We are involved with a Fund that has been

in a struggle with a delinquent employer over the

last several months. The employer generally runs

2-4 months behind, but eventually pays the contributions,

and assessments.

This employer is now a full 6 months behind and there

is some concern he could be heading to bankruptcy

court. The Trustees have requested the business manager

remove all manpower to put pressure on the employer

and to limit liability.

Given the poor employment prospects in the area,

the BM is hesitant to pull the members. Thus, a rift

is developing between the Trustees and the Union.

What options does the Board have to limit its exposure?

Does a health plan have more options than a DB plan?

Posted

I haven't looked at this in years, but I know that some multis have taken the position that the Trustees can "kick out" a perpetually delinqent employer--in other words refuse to accept contributions and refuse to give credited service. I think you would have a much better chance of this in the welfare plan area.

I guess I am not completely sure about the scope of the problem. For a welfare plan, and profit sharing plan you do not have to give credit unless contributions are actually received. Therefore, unless you have something to the contrary in your document, I am not sure what exposure there is.

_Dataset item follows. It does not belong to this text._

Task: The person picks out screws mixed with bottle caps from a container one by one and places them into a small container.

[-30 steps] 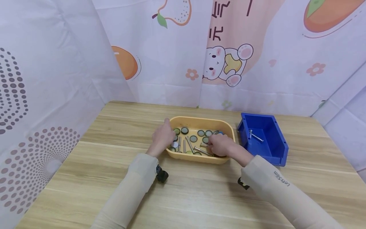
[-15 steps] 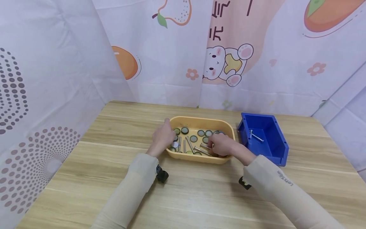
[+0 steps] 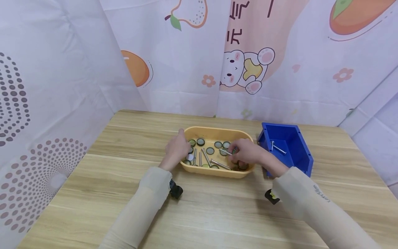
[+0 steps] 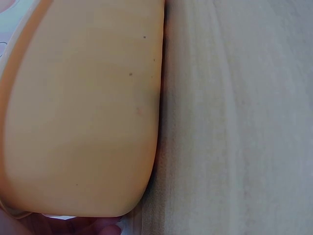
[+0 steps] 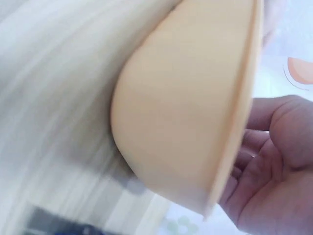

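Note:
A yellow-orange tray (image 3: 214, 172) holds bottle caps (image 3: 210, 150) and several metal screws (image 3: 206, 157). At its left end, my left hand (image 3: 178, 148) grips the rim; in the left wrist view, fingers (image 4: 88, 226) show only at the lower edge, by the tray's end. Over the right part of the tray, my right hand (image 3: 248, 152) pinches a silver screw (image 3: 224, 151), tilted above the caps. The right wrist view has the tray's outer wall (image 5: 181, 112) covering the fingertips and the screw, with curled fingers behind the rim.
Just right of the tray stands a blue bin (image 3: 304, 152) with screws (image 3: 278, 148) lying in it. The wooden table (image 3: 211, 207) extends in front of both containers. A printed curtain (image 3: 183, 83) hangs behind the table.
My right hand has picked up a screw from the tray bottom, rising slightly and shifting to the right. The left hand keeps its place at the tray's left end.

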A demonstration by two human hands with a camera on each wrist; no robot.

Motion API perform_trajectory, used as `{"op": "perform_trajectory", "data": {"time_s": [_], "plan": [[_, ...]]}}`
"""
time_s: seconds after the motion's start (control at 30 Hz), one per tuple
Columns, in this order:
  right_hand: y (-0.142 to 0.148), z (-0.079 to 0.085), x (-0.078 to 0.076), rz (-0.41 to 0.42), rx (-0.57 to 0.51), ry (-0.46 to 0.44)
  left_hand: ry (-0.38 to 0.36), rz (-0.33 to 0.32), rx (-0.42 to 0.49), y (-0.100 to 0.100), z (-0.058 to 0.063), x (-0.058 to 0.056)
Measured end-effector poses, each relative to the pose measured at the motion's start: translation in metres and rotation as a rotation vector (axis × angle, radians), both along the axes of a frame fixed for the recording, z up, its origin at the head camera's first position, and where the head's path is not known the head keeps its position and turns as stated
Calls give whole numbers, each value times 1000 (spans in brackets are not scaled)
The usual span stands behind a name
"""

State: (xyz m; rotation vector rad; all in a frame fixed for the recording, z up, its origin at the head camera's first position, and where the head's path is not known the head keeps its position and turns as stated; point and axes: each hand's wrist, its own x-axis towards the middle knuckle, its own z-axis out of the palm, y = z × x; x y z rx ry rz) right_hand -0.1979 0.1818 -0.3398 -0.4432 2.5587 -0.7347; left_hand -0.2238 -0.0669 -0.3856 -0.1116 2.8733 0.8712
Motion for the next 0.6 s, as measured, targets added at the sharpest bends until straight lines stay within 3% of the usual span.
{"op": "perform_trajectory", "data": {"time_s": [0.17,0.6], "plan": [[9,11,-2,-34,-54,12,21,-8,-10,-1,0,1],[32,36,-7,12,-126,58,32,-16,-17,-1,0,1]]}}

For a db plan (or if for some reason you have not converted your mpp to a profit sharing plan) the "kicking the employer out" issue becomes much more complicated. Unless you can terminate the obligation to contribute (in the CBA) I think you are stuck with crediting service in the IRS' view--see GCM 39048

Posted

We have 2 plans that have had this same situation before. I'm assuming that the plan to which you are referring, has granted H&W based on payroll stubs in the absense of a reporting form from the employer. This is common in the construction industry.

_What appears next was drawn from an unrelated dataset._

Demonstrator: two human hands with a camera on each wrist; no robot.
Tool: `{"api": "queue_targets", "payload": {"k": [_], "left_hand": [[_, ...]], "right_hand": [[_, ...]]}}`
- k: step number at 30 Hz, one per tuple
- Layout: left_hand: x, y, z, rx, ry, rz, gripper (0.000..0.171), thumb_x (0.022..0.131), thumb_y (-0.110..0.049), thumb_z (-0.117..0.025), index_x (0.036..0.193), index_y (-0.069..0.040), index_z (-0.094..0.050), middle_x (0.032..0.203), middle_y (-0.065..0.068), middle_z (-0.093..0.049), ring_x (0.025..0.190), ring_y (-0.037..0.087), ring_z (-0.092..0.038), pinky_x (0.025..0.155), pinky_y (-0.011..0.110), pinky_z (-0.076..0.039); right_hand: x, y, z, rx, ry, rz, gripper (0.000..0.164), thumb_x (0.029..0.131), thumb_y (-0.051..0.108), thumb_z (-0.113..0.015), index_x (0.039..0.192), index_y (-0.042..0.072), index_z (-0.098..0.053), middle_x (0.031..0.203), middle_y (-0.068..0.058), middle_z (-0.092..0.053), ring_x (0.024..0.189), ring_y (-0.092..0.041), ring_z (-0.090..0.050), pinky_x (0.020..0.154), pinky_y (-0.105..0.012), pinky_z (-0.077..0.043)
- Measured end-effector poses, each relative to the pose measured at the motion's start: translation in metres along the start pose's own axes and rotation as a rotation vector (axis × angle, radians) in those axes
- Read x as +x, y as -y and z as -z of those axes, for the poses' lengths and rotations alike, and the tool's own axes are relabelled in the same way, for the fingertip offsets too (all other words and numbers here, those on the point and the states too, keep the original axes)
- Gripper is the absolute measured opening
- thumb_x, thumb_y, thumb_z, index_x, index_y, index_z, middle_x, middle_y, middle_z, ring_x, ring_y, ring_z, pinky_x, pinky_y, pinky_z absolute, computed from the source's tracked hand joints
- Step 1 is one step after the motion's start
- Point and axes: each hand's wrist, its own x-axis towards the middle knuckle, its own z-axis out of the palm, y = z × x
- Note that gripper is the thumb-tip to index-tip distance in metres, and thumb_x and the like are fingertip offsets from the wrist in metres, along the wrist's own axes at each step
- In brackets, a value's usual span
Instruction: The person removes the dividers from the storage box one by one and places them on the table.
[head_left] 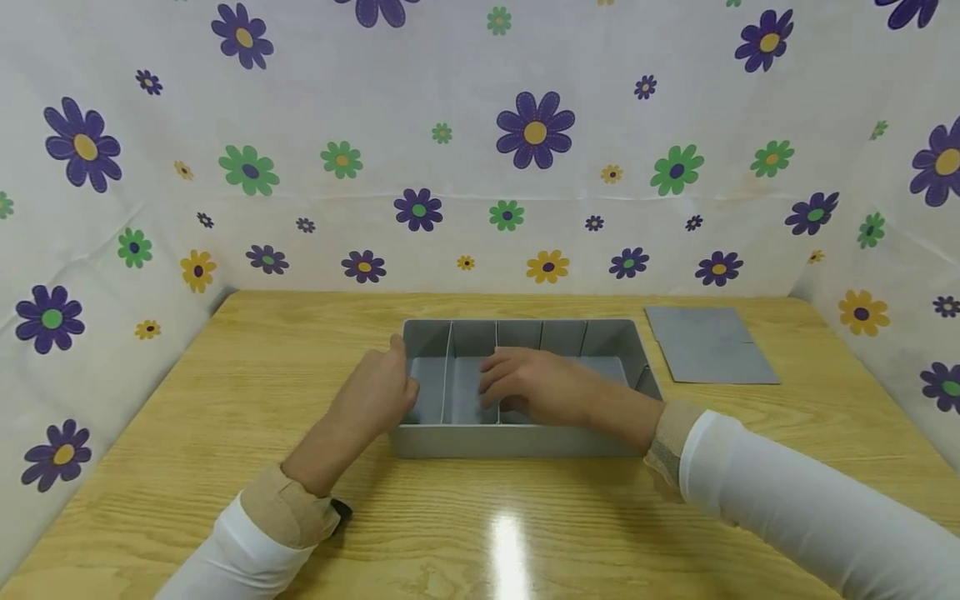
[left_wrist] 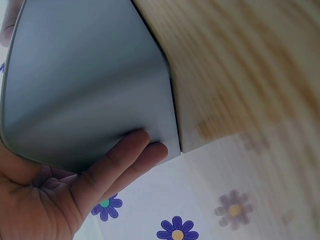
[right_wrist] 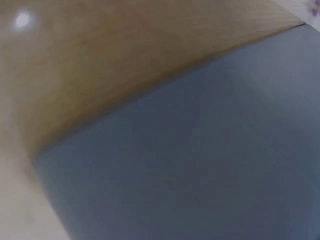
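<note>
A grey divided storage box [head_left: 517, 442] sits on the table, with thin upright dividers across its left half. My left hand [head_left: 378, 387] grips the box's left wall; in the left wrist view its fingers [left_wrist: 117, 162] lie along the outer side. Reaching into the box over its front wall, my right hand [head_left: 540, 387] pinches a divider [head_left: 498, 335] near the middle, fingers on its left and thumb on its right. The right wrist view shows only the box's outer wall [right_wrist: 190, 150], so that hand's grip is hidden there.
Flat grey panel material [head_left: 712, 346] lies on the wooden table [head_left: 300, 350], right of the box. A white cloth [head_left: 450, 75] with printed flowers stands around the back and sides. Grooves mark the box's inner back wall.
</note>
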Motion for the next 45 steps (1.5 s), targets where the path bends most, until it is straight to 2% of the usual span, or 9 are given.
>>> {"api": "queue_targets", "payload": {"k": [5,8,18,25,35,41,45], "left_hand": [[0.0,0.0,0.001,-0.007,-0.002,-0.005,0.06,0.082,-0.006,-0.048,0.13,0.022,-0.026,0.047,0.0,-0.038,0.038,0.008,-0.034,0.034,0.02,-0.026],[-0.001,0.001,0.001,-0.005,0.002,0.001,0.06,0.082,-0.007,-0.048,0.131,0.022,-0.026,0.047,0.0,-0.038,0.038,0.008,-0.034,0.034,0.02,-0.027],[0.0,0.002,-0.002,-0.026,0.011,0.0,0.06,0.083,-0.007,-0.048,0.131,0.021,-0.026,0.046,0.0,-0.037,0.037,0.008,-0.032,0.034,0.02,-0.026],[0.0,0.0,-0.001,-0.023,0.004,0.0,0.06,0.082,-0.006,-0.048,0.131,0.021,-0.026,0.047,0.001,-0.039,0.038,0.009,-0.034,0.035,0.021,-0.026],[0.0,0.001,0.0,-0.016,0.003,0.008,0.06,0.083,-0.007,-0.048,0.131,0.021,-0.026,0.047,0.0,-0.039,0.039,0.008,-0.034,0.035,0.021,-0.026],[0.001,0.002,-0.001,-0.015,0.019,0.03,0.06,0.083,-0.007,-0.048,0.132,0.021,-0.025,0.048,0.001,-0.04,0.04,0.01,-0.037,0.036,0.022,-0.028],[0.002,0.001,-0.001,-0.023,0.028,0.031,0.061,0.083,-0.007,-0.047,0.132,0.021,-0.024,0.049,0.001,-0.041,0.04,0.01,-0.037,0.035,0.021,-0.027]], "right_hand": [[-0.002,-0.004,-0.008,0.046,-0.096,0.018,0.017,0.081,-0.001,-0.063,0.086,0.014,-0.068,0.092,0.006,-0.064,0.103,-0.014,-0.051,0.105,-0.038,-0.029],[0.0,-0.004,-0.009,0.029,-0.106,0.024,0.016,0.08,0.0,-0.063,0.082,0.015,-0.066,0.088,0.007,-0.061,0.097,-0.011,-0.049,0.106,-0.036,-0.028],[0.0,-0.002,-0.012,-0.001,-0.151,0.023,0.026,0.076,-0.01,-0.059,0.077,0.015,-0.065,0.081,0.007,-0.06,0.091,-0.011,-0.051,0.103,-0.034,-0.032],[0.0,-0.003,-0.011,-0.056,-0.234,0.028,0.031,0.079,-0.013,-0.054,0.075,0.016,-0.063,0.081,0.007,-0.059,0.091,-0.01,-0.05,0.103,-0.033,-0.031],[0.0,-0.003,-0.007,-0.077,-0.332,0.03,0.037,0.076,-0.019,-0.045,0.078,0.016,-0.058,0.087,0.003,-0.056,0.097,-0.012,-0.048,0.106,-0.038,-0.027],[0.004,0.0,-0.003,-0.197,-0.367,0.057,0.034,0.079,-0.018,-0.04,0.078,0.013,-0.056,0.088,0.0,-0.055,0.098,-0.016,-0.048,0.105,-0.04,-0.03],[0.007,0.005,0.011,-0.294,-0.429,0.076,0.028,0.081,-0.014,-0.043,0.076,0.011,-0.055,0.086,-0.003,-0.056,0.097,-0.02,-0.05,0.103,-0.042,-0.033]]}}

With Trustee approval, we have sent a letter to the employer notifying them that if they do not become current within a specified number of days, letters will be sent to their employees informing them that no future coverage will be extended unless payment is received from the employer. If no payment is received from the employer, we then send letters out to the last known employees. This has helped in some cases, as the employees either refuse to work for them, or they apply pressure to the employer to make payment, which is often times more successful than the Trust Office sending letters or making phone calls.

Posted

TMH's idea is a good one. Indeed, you may well have a fiduciary duty to notify the participants directly if the failure to contribute could adversely affect the employees' benefits. Rosen v. Hotel and Restaurant Emp. & Bartenders Union of Phila., Bucks, Montgomery and Delaware Counties, Pa. 637 F.2d 592 (3rd 1981)

If you are in the construction industry, you also might want to check out what there is on mechanics liens, little Miller Act claims, etc. I am not sure where the courts are these days on the preemption analysis. However, without regard to whether you could have a valid lien claim, generals are sometimes willing to cut joint checks to their subs and the plans to which the subs contribute to make sure that the subs keep current--if only for the "labor peace" issues implicated in TMH's post.